| EXERCISE |
Scan the material below for every line with the string "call", and copy those lines.

| DATA RECORDS |
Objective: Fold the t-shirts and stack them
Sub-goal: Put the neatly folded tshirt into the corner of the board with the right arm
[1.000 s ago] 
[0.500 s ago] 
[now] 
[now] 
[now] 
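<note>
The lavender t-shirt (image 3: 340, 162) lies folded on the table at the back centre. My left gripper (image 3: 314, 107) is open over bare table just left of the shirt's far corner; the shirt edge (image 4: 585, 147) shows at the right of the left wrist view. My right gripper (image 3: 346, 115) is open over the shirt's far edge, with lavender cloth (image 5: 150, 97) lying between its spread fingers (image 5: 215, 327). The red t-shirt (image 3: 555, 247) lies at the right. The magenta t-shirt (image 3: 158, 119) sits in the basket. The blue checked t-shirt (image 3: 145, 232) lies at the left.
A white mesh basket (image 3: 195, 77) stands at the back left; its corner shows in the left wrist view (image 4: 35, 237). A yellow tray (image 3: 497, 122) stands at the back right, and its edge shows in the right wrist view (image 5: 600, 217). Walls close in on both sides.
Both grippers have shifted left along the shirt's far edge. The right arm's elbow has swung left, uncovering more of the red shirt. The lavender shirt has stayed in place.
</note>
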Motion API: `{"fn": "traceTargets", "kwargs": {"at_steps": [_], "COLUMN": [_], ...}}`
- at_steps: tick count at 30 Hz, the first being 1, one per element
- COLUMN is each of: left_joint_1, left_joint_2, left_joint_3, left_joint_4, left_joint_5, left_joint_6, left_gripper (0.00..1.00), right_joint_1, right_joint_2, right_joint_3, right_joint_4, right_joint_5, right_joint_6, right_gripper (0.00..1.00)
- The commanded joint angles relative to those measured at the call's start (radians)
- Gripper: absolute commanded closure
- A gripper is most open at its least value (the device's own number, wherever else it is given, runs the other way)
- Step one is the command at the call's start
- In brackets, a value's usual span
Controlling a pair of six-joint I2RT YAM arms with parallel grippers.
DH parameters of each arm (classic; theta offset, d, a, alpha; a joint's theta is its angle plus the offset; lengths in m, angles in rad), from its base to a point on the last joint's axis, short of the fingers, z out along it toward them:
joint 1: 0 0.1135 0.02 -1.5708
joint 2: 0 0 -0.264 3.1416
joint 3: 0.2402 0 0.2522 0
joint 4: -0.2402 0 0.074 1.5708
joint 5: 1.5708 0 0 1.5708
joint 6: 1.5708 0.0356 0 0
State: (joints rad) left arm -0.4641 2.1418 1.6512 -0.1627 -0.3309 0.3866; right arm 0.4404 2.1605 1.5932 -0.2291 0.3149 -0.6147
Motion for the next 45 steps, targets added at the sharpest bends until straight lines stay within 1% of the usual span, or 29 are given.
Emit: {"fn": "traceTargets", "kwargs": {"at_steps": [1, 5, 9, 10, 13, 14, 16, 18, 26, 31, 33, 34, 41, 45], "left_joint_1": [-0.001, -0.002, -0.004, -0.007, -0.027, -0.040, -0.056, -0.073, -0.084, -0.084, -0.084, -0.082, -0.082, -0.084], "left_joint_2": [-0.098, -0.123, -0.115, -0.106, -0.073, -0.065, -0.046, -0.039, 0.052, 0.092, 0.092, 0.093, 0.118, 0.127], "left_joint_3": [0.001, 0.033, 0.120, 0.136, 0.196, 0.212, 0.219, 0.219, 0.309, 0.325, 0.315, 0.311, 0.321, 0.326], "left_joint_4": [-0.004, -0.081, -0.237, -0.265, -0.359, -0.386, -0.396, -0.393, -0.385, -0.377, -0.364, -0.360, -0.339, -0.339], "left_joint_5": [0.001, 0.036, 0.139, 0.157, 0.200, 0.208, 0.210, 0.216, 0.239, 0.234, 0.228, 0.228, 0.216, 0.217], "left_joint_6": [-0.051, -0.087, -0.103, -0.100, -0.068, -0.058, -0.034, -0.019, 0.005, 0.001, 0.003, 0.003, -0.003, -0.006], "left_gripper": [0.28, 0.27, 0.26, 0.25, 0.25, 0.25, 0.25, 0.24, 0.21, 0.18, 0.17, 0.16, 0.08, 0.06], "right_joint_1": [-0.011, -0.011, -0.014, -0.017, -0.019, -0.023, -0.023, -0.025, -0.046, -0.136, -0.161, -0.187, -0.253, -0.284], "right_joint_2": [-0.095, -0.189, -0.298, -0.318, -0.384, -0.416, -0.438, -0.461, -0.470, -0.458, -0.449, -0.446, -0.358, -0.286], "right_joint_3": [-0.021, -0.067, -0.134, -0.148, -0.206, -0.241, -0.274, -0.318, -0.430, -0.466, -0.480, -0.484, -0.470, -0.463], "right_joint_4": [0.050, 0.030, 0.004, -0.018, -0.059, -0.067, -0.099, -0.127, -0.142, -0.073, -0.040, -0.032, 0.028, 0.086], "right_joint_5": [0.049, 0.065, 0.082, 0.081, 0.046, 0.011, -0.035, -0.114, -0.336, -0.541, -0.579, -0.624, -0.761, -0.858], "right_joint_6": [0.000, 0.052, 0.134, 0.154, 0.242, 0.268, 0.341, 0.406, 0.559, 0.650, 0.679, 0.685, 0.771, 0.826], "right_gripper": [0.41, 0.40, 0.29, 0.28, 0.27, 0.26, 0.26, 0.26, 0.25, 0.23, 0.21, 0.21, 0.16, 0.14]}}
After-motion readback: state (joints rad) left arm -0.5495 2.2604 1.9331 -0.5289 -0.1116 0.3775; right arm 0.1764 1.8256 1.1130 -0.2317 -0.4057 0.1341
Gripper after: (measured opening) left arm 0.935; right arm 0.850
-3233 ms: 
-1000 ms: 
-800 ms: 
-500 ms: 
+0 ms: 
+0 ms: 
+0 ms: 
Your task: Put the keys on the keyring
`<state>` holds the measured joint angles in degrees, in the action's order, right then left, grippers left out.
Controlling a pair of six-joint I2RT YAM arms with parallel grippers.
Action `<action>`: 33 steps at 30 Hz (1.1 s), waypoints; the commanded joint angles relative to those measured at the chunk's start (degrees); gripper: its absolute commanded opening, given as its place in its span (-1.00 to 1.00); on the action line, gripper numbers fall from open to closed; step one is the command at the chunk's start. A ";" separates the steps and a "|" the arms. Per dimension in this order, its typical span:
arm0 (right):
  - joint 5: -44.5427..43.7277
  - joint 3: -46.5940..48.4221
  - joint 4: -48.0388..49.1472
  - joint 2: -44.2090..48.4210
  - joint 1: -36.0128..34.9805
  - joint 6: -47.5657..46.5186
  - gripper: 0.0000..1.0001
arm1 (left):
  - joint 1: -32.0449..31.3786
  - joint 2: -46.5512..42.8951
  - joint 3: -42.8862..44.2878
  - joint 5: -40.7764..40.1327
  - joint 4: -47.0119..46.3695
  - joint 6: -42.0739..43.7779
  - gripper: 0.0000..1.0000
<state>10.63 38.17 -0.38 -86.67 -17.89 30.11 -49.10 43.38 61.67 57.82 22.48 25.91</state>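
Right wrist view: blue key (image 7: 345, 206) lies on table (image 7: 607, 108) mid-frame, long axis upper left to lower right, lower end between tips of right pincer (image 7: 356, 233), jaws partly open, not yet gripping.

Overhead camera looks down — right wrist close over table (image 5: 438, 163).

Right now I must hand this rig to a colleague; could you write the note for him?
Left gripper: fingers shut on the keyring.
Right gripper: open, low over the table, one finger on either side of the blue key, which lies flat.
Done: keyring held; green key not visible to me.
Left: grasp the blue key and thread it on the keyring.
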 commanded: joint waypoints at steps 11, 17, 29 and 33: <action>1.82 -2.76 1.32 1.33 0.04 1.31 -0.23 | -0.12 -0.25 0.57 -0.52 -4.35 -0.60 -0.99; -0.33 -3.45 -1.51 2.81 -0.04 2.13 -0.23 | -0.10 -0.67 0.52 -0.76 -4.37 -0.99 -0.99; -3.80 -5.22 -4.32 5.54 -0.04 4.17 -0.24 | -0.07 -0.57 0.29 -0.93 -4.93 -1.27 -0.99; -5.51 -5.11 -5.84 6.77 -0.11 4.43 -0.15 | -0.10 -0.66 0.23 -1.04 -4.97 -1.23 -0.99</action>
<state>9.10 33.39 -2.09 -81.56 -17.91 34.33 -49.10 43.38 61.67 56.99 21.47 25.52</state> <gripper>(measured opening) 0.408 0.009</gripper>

| RESPONSE TO THIS EXERCISE |
- The commanded joint angles relative to those measured at the call's start (radians)
- Step one is the command at the call's start

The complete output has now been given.